Pero la cosa no es de risa y además viene de largo. En algunos instantes antológicos de sus comparecencias televisivas, el gurucillo en paro se acercaba a un pizarrón preparado al efecto y, con lenguaje copiado del maestro Antonio Ozores (ya se sabe: “La lavadora tiene un amigo perito agrícola y por eso juega en el Rayo Vallecano y… yo le doy un consejo a mi vecino… las llaves están el excusado” ).  Así, modo Ozores, se marcaba una explicación, también gráfica que terminaba con esta asombrosa aclaración: “…pero ya se sabe que en unas elecciones puede pasar cualquier cosa”. En una ocasión, sentado en el plató al lado de una periodista entonces desconocida, Isabel Díaz Ayuso, escuché decir a la hoy presidenta: “Dávila, la gallina, la gallina”. Es decir, que la absoluta estulticia, mezclada con un desahogo que ni Maradona en sus  tiempos, no ha sido una revelación para los que hemos tenido clásicamente la oportunidad de tratar con tan fatuo sujeto

Pero lo peor ha sido esto: que Sánchez depositó sobre él todas nuestras vidas y haciendas. Sánchez ordenaba. “Pon de portavoz del Covid a uno de los nuestros”, él asentía, y colocaba a un tal Fernando Simón, que parecía venir de pedir limosna en Callao. Nos quería -y aún quiere- freírnos sin piedad a impuestos, con el mantra de que lo hace por nuestro bien, y para el menester se inventó a la señora Montero, sacada a regañadientes de una noche flamenca en una venta de los suburbios de Sevilla. De comandita, jefe y monaguillo, sujeto Sánchez y objeto Redondo, se ponían de fiesta apenas levantados de la cama y se encelaban con que “hoy vamos a hacer unas llamaditas, vamos a menear a la Iglesia, a asustar a los bancos, a darles pelas a los funcionarios y a llamar carcas a los provida”. Sin pestañear. Ahora sabemos que el cúmulo de soberbias idioteces que los dos han venido perpetrando en todos los meses de este negro trienio, ha salido de sus mentes alteradas. Realmente, Évole, en su mejor entrevista, hay que reconocerlo, han puesto a ambos en evidencia. Si todavía existiera aquel jocoso premio, dedicado a los bobos sublimes, que un grupo de jocundos personajes (Carandell era el promotor) organizó en una taberna del padre Lezama, los dos, maestro y ayudante de cámara, se disputarían el galardón hasta el último minuto de los debates. Mejor dicho, el premio se adjudicaría ex-aqueo a los dos aspirantes, con banda incluida rematada con  una tiza.

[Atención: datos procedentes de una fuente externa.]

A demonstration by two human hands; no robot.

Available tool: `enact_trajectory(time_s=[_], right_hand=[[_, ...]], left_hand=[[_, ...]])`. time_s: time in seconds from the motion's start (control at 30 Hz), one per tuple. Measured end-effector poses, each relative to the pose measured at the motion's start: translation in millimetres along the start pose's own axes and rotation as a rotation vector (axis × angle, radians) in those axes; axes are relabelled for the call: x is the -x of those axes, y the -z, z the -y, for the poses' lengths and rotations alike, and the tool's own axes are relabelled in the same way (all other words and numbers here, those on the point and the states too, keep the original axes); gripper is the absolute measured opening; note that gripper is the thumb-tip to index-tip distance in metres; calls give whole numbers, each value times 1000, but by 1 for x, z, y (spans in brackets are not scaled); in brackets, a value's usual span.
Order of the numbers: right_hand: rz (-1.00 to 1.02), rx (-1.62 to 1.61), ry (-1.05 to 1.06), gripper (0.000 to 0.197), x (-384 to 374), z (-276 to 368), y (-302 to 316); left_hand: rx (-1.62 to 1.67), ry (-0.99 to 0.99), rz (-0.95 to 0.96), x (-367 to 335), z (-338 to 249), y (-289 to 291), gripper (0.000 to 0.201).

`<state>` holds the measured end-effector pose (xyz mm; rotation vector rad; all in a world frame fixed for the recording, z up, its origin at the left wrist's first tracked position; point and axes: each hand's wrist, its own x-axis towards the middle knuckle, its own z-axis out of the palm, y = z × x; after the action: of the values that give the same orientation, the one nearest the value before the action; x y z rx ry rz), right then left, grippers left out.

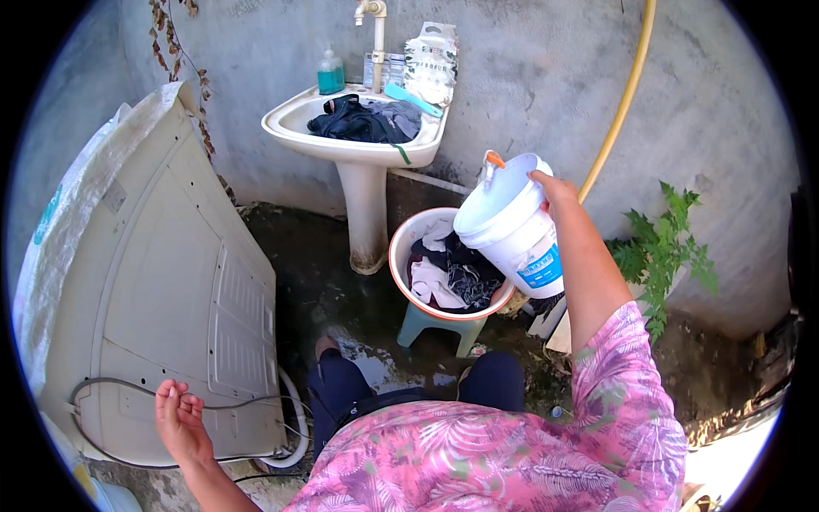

¡Qué no hubiera incluido de estos casos La Codorniz en su sección: “No se enfade usted si le llamo tonto”, la más perseguida por los idiotas censores del franquismo! ¡Qué hubieran escrito si todavía estuviera en los kioscos! Évole ha prestado -y no aposta, lo cual tiene mucho mérito- un servicio definitivo a los españoles que nos estamos todos los días preguntando cómo es posible que nos esté pasando esto y con tipos de este jaez. Creo que ya lo sabemos. Alguien escribió una vez: “Un burro se pasó media vida fingiendo ser un caballo, pero tarde o temprano rebuznó”. El gurucillo rebuznó el pasado domingo: Sánchez aún sigue de cuadra.